(Records from a data source)
+-------+

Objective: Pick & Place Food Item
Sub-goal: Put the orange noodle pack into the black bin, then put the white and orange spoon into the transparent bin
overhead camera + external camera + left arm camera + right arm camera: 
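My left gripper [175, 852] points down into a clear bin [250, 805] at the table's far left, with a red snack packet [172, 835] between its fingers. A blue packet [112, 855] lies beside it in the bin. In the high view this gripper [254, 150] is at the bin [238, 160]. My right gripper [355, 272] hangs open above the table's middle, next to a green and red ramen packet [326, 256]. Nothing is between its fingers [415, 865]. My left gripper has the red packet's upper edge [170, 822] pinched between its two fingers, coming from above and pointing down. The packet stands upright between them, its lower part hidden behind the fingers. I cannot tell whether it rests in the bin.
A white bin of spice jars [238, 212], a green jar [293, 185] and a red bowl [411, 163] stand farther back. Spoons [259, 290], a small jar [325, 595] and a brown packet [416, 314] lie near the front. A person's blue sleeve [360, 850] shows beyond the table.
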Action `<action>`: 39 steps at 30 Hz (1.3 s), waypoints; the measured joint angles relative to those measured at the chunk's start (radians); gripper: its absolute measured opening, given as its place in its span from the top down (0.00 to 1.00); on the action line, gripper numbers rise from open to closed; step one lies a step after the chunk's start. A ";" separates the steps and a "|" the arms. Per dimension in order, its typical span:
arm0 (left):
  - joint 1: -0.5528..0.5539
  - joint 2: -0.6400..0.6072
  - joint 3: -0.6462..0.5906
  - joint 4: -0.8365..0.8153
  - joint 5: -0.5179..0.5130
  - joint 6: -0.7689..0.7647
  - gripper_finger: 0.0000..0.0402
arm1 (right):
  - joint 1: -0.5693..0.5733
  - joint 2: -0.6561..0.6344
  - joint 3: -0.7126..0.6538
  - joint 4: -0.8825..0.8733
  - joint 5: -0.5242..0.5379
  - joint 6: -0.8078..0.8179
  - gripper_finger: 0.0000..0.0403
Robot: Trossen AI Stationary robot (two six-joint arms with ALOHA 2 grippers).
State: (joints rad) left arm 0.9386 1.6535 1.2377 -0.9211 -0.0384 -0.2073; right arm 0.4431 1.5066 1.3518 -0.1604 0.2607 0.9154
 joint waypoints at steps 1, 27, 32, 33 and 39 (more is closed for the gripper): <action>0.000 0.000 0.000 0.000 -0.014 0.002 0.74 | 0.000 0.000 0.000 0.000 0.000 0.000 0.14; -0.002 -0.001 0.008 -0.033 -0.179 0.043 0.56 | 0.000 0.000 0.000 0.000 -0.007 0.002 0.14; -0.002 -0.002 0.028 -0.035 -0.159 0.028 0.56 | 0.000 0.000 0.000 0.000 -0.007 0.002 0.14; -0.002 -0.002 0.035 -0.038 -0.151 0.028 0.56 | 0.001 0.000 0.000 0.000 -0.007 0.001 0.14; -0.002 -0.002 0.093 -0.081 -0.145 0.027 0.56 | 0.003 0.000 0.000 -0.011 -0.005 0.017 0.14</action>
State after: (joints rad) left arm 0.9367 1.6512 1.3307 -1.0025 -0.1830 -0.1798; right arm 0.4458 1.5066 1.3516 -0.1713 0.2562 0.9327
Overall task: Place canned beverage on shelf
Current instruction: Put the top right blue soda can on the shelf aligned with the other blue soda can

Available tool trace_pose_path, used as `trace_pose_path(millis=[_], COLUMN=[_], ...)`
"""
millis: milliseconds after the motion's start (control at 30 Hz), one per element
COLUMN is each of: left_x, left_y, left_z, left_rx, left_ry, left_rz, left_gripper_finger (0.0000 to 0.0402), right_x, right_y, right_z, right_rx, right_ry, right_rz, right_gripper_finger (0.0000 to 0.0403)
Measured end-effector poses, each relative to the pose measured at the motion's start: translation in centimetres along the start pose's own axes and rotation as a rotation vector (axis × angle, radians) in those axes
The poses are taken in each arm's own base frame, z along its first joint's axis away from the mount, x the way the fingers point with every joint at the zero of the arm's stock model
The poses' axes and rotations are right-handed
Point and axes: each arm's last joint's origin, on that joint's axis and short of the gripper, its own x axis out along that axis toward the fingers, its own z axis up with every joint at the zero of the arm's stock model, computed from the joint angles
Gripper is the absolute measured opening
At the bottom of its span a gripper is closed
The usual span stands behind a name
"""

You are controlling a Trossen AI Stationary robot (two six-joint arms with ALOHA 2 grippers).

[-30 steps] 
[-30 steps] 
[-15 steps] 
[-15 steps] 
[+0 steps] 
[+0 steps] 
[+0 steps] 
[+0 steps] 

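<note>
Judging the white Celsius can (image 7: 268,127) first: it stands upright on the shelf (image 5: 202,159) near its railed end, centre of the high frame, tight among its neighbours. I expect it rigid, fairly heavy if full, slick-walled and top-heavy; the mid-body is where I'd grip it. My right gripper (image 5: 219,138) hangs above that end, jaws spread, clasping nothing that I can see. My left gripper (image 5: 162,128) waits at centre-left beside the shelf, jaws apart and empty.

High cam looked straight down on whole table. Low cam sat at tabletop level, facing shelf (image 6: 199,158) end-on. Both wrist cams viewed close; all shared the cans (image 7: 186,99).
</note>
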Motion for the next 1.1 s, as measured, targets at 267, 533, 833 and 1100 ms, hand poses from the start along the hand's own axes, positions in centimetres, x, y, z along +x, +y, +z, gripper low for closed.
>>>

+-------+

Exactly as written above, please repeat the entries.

Objective: Pick & Place Food Item
Sub-goal: Put the orange noodle pack into the black bin, then put the white and orange spoon into the transparent bin
overhead camera + external camera + left arm camera + right arm camera: 
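My left gripper [175, 852] points down into a clear bin [250, 805] at the table's far left, with a red snack packet [172, 835] between its fingers. A blue packet [112, 855] lies beside it in the bin. In the high view this gripper [254, 150] is at the bin [238, 160]. My right gripper [355, 272] hangs open above the table's middle, next to a green and red ramen packet [326, 256]. Nothing is between its fingers [415, 865]. My left gripper has the red packet's upper edge [170, 822] pinched between its two fingers, coming from above and pointing down. The packet stands upright between them, its lower part hidden behind the fingers. I cannot tell whether it rests in the bin.
A white bin of spice jars [238, 212], a green jar [293, 185] and a red bowl [411, 163] stand farther back. Spoons [259, 290], a small jar [325, 595] and a brown packet [416, 314] lie near the front. A person's blue sleeve [360, 850] shows beyond the table.
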Action `<action>`: 39 steps at 30 Hz (1.3 s), waypoints; the measured joint angles relative to those measured at the chunk's start (radians); gripper: its absolute measured opening, given as its place in its span from the top down (0.00 to 1.00); on the action line, gripper numbers rise from open to closed; step one lies a step after the chunk's start. A ";" separates the steps and a "|" the arms. Per dimension in order, its typical span:
arm0 (left):
  - joint 1: -0.5528..0.5539
  - joint 2: -0.6400..0.6072
  - joint 3: -0.6462..0.5906
  - joint 4: -0.8365..0.8153
  - joint 5: -0.5179..0.5130
  - joint 6: -0.7689..0.7647
  - gripper_finger: 0.0000..0.0402
arm1 (right):
  - joint 1: -0.5693..0.5733
  - joint 2: -0.6561..0.6344
  - joint 3: -0.7126..0.6538
  - joint 4: -0.8825..0.8733
  - joint 5: -0.5242..0.5379
  - joint 6: -0.8078..0.8179
  - gripper_finger: 0.0000..0.0403
Robot: Trossen AI Stationary robot (two six-joint arms with ALOHA 2 grippers).
State: (joints rad) left arm 0.9386 1.6535 1.2377 -0.9211 -0.0384 -0.2073; right arm 0.4431 1.5066 1.3518 -0.1604 0.2607 0.9154
 joint waypoints at steps 1, 27, 32, 33 and 39 (more is closed for the gripper): <action>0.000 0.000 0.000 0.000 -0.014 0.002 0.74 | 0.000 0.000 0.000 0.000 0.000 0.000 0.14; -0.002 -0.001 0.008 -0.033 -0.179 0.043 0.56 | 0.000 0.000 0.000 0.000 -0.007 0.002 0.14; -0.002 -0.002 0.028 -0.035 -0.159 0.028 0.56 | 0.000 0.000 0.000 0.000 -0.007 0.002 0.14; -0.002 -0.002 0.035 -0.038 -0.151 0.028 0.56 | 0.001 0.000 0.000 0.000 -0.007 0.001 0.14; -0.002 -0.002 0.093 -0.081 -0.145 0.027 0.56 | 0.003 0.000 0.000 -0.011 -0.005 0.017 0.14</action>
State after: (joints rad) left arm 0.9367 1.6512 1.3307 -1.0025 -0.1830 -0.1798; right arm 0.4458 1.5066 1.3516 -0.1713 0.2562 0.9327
Overall task: Place canned beverage on shelf
Current instruction: Put the top right blue soda can on the shelf aligned with the other blue soda can

Available tool trace_pose_path, used as `trace_pose_path(millis=[_], COLUMN=[_], ...)`
"""
millis: milliseconds after the motion's start (control at 30 Hz), one per element
COLUMN is each of: left_x, left_y, left_z, left_rx, left_ry, left_rz, left_gripper_finger (0.0000 to 0.0402), right_x, right_y, right_z, right_rx, right_ry, right_rz, right_gripper_finger (0.0000 to 0.0403)
Measured end-effector poses, each relative to the pose measured at the motion's start: translation in centimetres along the start pose's own axes and rotation as a rotation vector (axis × angle, radians) in those axes
The poses are taken in each arm's own base frame, z along its first joint's axis away from the mount, x the way the fingers point with every joint at the zero of the arm's stock model
The poses' axes and rotations are right-handed
Point and axes: each arm's last joint's origin, on that joint's axis and short of the gripper, its own x axis out along that axis toward the fingers, its own z axis up with every joint at the zero of the arm's stock model, computed from the joint angles
Gripper is the absolute measured opening
At the bottom of its span a gripper is closed
The usual span stands behind a name
"""

You are controlling a Trossen AI Stationary robot (two six-joint arms with ALOHA 2 grippers).

[-30 steps] 
[-30 steps] 
[-15 steps] 
[-15 steps] 
[+0 steps] 
[+0 steps] 
[+0 steps] 
[+0 steps] 

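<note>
Judging the white Celsius can (image 7: 268,127) first: it stands upright on the shelf (image 5: 202,159) near its railed end, centre of the high frame, tight among its neighbours. I expect it rigid, fairly heavy if full, slick-walled and top-heavy; the mid-body is where I'd grip it. My right gripper (image 5: 219,138) hangs above that end, jaws spread, clasping nothing that I can see. My left gripper (image 5: 162,128) waits at centre-left beside the shelf, jaws apart and empty.

High cam looked straight down on whole table. Low cam sat at tabletop level, facing shelf (image 6: 199,158) end-on. Both wrist cams viewed close; all shared the cans (image 7: 186,99).
</note>
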Motion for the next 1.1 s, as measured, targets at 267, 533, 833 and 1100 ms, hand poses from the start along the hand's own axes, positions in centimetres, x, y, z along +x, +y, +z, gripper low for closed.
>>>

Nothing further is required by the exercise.